* _Work task_
Lines holding the word "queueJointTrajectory" are the ones to copy from the data below.
§
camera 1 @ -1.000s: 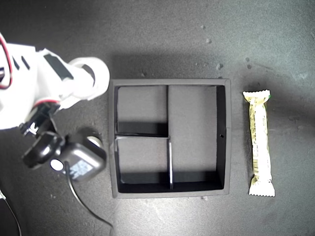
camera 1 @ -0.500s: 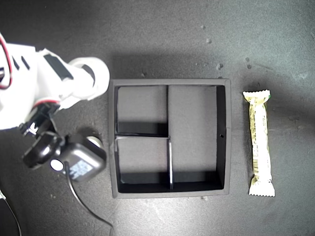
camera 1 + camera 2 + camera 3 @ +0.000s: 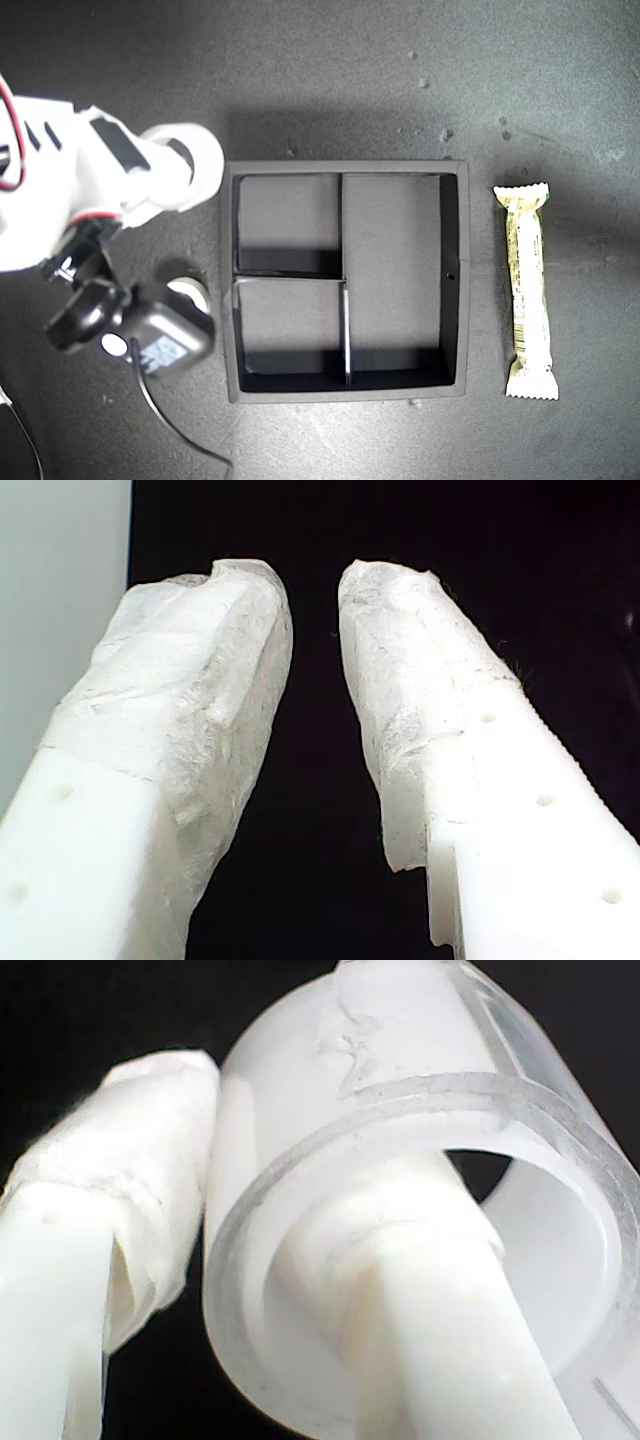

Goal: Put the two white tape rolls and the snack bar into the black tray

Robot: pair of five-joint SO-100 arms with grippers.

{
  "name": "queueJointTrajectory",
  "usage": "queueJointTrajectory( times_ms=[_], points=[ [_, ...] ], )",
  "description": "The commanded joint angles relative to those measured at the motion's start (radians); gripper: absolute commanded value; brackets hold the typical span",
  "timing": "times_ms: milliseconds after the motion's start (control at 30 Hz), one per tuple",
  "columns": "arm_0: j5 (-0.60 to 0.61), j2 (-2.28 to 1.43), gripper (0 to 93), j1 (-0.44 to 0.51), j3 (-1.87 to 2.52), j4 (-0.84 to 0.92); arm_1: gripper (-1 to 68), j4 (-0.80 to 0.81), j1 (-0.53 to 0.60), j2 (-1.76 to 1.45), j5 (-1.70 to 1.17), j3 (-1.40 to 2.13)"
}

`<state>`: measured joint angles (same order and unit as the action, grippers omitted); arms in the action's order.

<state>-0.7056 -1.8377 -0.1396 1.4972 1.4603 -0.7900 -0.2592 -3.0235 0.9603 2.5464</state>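
Clamped through a white tape roll [image 3: 420, 1210], my second gripper [image 3: 330, 1250] has one finger in its hole. My first gripper [image 3: 315, 710] hangs empty, jaws parted. Snack bar [image 3: 528, 290] lies beside the black tray [image 3: 455, 280], at the exterior view's right.

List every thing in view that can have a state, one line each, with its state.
black tray: all three compartments empty.
snack bar: lying flat outside the tray, wrapper sealed, untouched.
tape roll: pinched by my second gripper, one finger through its hole.
other tape roll: on the mat beside the tray, partly hidden by the arm.
my first gripper: open, nothing between its fingers.
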Motion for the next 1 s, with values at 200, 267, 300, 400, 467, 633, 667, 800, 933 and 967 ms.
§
* _Task answer_
  "name": "queueJointTrajectory",
  "usage": "queueJointTrajectory( times_ms=[_], points=[ [_, ...] ], )",

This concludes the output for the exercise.